New captain to become Tiburon’s first female police chief
Updated: Jul 16
Editor’s note — This article won second place for best investigative and depth reporting in the National Newspaper Association’s 2024 Better Newspapers Contest.
Capt. Michelle Jean will become Tiburon’s first female police chief next month as Ryan Monaghan, who took over the department less than two years ago, is leaving effective Feb. 3 to join the San Mateo County Sheriff’s Office.
Tiburon Town Manager Greg Chanis announced the news in a Jan. 5 press release and the town’s newsletter.
In an interview, Chanis said Monaghan informed the town of the news in mid-late November. That was shortly after Jean was hired Nov. 7 as Tiburon’s captain — a role that had been vacant for eight years — and before she was formally introduced to the Town Council at its Dec. 7 meeting. Chanis said the town initially planned to make the announcement Dec. 20 but delayed that after the death of Sgt. Sean Christopher on Dec. 12 and the ensuing closure of town offices for the Christmas and New Year’s holidays.
Monaghan, who lives in Belmont, is a former city of San Mateo police lieutenant who will be joining that county’s Sheriff’s Office as assistant sheriff.
“I will miss working with the dedicated professionals of the Tiburon Police Department and the entire town organization as well as the very supportive Tiburon community members,” Monaghan said. “I am confident Capt. Jean will build on our efforts to enhance community engagement, transparency and public safety.”
Jean, who grew up in Yuba City and moved to San Francisco after high school, joined the Tiburon force as a retired captain of the San Francisco Police Department, where she had served from 1991 to 2020. She was an officer for 10 years in the Bayview, Tenderloin and Park stations before moving through the ranks as sergeant, lieutenant and captain. She has worked in the special-victims unit, internal affairs and Homeland Security unit and taught professionalism and off-duty conduct to recruits at the S.F. police academy.
“I assure the community the department will be transparent, accountable and responsible to your concerns and needs,” she said. “I will remain focused on current policing challenges and am committed to diversity, equity and inclusion within the department as well as in the way we serve the community.”

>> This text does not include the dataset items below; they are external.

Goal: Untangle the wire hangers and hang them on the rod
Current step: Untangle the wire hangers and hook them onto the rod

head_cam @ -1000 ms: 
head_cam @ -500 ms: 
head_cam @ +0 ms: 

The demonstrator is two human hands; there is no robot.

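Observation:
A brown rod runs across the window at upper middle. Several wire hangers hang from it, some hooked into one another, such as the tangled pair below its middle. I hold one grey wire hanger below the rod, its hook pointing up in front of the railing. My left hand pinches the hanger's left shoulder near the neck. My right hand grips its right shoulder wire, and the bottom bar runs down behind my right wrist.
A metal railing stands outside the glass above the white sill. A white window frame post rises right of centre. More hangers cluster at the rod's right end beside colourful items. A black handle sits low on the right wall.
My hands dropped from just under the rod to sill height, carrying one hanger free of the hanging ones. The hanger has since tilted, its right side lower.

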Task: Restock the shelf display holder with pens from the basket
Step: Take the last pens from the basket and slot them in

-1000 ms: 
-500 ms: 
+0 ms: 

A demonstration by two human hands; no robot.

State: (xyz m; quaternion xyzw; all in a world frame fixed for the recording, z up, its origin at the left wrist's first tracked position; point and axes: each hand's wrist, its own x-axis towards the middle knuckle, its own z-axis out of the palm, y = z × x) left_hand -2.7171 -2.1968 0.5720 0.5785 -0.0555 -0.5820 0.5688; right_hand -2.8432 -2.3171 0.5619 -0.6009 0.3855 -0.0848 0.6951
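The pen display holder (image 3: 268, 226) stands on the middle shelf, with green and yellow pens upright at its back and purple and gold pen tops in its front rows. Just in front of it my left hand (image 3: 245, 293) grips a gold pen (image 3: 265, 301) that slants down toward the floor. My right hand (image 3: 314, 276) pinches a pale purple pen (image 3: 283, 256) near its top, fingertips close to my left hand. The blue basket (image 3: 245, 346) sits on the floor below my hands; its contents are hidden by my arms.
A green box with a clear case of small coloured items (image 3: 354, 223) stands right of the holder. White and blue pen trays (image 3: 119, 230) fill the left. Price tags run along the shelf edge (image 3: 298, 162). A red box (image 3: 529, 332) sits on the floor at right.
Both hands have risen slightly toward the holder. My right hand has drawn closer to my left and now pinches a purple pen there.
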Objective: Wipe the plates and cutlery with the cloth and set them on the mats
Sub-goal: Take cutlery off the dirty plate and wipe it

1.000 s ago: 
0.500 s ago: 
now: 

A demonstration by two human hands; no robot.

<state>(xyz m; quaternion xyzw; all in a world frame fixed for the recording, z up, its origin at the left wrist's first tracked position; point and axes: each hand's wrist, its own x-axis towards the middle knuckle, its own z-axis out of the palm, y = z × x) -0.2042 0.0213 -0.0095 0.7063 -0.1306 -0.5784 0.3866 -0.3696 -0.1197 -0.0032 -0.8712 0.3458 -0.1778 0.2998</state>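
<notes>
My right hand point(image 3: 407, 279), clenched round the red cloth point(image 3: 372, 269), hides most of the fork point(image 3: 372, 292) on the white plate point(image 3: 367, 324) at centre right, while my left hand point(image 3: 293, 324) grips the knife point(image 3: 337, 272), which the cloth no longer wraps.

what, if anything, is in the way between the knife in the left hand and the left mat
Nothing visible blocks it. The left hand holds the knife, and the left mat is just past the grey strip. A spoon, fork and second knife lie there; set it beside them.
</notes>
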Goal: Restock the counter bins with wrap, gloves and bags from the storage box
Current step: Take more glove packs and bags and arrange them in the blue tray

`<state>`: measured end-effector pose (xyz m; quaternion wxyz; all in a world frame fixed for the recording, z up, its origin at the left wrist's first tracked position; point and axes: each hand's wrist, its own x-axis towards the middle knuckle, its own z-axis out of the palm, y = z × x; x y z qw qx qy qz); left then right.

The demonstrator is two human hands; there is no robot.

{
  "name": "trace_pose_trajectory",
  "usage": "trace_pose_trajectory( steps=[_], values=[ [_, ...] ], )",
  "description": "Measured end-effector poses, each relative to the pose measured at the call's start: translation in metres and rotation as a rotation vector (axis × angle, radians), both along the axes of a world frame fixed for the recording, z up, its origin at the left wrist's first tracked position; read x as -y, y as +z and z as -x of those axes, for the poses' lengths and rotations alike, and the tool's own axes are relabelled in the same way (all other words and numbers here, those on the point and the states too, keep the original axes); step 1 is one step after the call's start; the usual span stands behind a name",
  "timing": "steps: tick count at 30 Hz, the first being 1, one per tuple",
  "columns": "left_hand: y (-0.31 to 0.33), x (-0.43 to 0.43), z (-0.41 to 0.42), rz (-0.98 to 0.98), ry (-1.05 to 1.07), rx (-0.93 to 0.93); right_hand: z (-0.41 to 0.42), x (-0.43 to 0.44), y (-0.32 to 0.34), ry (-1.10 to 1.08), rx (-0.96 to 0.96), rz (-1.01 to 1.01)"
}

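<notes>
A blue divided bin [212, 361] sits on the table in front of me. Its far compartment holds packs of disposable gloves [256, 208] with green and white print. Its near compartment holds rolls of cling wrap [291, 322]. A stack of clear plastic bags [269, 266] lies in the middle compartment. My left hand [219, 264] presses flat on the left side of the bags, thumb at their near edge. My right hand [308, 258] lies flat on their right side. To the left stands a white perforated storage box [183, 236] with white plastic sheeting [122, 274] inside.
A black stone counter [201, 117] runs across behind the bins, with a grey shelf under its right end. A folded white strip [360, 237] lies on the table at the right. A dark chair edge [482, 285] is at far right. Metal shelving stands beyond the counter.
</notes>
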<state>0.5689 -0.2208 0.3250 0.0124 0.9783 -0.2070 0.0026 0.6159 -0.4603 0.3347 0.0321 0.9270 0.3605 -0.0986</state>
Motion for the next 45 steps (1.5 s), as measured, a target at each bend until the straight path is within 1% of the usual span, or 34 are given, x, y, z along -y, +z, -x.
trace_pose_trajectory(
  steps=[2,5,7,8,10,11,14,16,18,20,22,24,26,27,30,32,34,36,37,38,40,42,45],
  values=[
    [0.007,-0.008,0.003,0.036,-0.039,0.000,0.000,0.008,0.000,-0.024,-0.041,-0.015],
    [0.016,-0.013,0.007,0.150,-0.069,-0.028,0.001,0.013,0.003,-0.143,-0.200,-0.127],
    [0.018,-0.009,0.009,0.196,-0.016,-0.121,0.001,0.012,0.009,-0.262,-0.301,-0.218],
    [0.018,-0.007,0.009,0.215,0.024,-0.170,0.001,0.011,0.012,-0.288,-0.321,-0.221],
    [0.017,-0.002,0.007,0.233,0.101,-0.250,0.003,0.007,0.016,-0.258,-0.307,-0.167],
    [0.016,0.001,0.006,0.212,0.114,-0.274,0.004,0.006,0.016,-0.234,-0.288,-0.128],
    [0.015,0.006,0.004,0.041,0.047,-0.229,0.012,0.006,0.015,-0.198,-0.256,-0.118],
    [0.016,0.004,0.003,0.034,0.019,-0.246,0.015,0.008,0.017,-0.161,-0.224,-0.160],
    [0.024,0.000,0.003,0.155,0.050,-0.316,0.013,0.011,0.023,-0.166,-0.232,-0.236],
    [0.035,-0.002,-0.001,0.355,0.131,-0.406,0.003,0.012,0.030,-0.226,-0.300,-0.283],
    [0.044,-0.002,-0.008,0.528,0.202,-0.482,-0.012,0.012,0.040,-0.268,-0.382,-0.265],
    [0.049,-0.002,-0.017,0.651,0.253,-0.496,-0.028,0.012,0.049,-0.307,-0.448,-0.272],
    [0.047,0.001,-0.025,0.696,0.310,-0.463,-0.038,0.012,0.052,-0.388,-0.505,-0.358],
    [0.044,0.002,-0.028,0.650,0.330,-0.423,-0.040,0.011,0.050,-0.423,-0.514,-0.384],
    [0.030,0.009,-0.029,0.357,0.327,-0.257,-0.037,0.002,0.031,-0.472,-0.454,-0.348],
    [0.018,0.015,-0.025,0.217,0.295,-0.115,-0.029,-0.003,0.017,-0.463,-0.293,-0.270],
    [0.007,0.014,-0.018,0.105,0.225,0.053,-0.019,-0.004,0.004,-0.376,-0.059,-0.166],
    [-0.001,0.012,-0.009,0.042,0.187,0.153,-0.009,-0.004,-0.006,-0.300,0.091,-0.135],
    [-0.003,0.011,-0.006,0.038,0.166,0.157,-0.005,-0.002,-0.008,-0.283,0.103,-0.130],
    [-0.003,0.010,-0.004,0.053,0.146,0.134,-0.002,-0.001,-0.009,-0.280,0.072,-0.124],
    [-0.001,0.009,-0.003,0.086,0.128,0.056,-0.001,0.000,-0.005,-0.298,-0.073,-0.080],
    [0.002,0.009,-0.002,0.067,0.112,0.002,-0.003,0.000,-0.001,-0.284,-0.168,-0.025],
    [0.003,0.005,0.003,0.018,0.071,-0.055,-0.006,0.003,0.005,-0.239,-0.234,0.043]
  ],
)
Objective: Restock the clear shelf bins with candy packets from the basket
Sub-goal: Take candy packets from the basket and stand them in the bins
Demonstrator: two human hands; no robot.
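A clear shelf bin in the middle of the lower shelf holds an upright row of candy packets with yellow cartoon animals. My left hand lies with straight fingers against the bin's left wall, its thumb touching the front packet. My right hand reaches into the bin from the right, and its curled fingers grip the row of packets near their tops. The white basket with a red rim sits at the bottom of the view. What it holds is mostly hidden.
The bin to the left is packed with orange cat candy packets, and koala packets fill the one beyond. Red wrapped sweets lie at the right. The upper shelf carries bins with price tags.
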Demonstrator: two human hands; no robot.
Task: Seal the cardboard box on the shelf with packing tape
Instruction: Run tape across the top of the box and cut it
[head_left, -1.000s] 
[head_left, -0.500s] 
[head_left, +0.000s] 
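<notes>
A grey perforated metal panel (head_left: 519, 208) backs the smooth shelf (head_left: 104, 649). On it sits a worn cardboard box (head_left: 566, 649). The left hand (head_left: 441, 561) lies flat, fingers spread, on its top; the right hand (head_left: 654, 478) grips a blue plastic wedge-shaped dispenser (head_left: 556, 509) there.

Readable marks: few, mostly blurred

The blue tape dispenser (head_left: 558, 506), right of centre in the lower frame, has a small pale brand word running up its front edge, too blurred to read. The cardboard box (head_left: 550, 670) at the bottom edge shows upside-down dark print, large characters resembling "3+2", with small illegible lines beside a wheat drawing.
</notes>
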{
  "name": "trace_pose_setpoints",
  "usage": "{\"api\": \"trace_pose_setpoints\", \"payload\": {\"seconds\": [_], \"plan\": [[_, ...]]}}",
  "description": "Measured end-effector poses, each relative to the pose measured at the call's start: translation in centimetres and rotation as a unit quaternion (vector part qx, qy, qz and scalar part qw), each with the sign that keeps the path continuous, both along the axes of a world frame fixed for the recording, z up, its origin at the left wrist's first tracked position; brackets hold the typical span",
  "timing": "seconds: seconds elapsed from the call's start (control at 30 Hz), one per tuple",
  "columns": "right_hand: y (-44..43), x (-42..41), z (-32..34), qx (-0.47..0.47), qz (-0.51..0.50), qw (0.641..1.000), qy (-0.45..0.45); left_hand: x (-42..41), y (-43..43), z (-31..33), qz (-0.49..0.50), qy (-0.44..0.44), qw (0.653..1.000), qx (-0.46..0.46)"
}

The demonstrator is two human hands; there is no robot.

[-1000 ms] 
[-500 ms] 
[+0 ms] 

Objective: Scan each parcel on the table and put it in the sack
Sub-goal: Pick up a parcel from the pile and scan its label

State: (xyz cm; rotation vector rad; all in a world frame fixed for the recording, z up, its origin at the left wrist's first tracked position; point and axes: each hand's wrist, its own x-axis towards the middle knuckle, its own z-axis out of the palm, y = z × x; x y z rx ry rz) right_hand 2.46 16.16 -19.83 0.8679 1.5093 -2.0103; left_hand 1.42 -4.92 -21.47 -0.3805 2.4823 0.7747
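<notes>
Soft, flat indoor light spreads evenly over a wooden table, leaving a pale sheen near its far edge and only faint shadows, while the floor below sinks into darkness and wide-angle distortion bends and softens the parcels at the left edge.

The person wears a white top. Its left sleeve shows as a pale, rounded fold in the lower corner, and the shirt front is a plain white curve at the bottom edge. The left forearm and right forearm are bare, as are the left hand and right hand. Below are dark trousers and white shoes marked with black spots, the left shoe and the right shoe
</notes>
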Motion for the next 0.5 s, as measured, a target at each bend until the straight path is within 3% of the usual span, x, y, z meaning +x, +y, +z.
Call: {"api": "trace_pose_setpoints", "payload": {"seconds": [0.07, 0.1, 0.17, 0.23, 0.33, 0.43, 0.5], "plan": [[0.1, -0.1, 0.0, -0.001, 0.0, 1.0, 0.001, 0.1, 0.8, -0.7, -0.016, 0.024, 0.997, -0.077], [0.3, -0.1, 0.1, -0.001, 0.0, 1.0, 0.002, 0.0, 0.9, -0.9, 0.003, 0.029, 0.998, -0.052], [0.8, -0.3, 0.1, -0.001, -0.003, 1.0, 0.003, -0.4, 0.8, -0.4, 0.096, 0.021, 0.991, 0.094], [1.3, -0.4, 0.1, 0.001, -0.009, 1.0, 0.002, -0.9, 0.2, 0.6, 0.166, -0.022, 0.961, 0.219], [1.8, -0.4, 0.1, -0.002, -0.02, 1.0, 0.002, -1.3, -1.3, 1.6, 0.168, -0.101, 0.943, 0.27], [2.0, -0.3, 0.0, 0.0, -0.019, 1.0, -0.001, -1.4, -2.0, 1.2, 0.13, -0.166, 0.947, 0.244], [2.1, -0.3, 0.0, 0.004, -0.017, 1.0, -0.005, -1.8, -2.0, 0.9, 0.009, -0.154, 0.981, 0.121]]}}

Jean makes $171,639 a year as captain, but her chief’s salary is still under negotiation, Chanis said. Monaghan makes $212,675 a year.
Internal promotion
Chanis’ swift and direct appointment without a broad recruitment and multipanel interview process raised eyebrows among some members of the community in discussions on Nextdoor.com and of the town’s Diversity and Inclusion Task Force.
Monaghan had been hired in April 2021 after a series of racially charged incidents involving the department that coincided with Black Lives Matter protests across the nation and locally. In June 2020, then-Chief Michael Cronin was forced to apologize after warning residents that a peaceful protest planned for Marin City, which has the county’s largest Black population, could result in mayhem locally, when such warnings weren’t issued for closer protests in predominantly white neighborhoods.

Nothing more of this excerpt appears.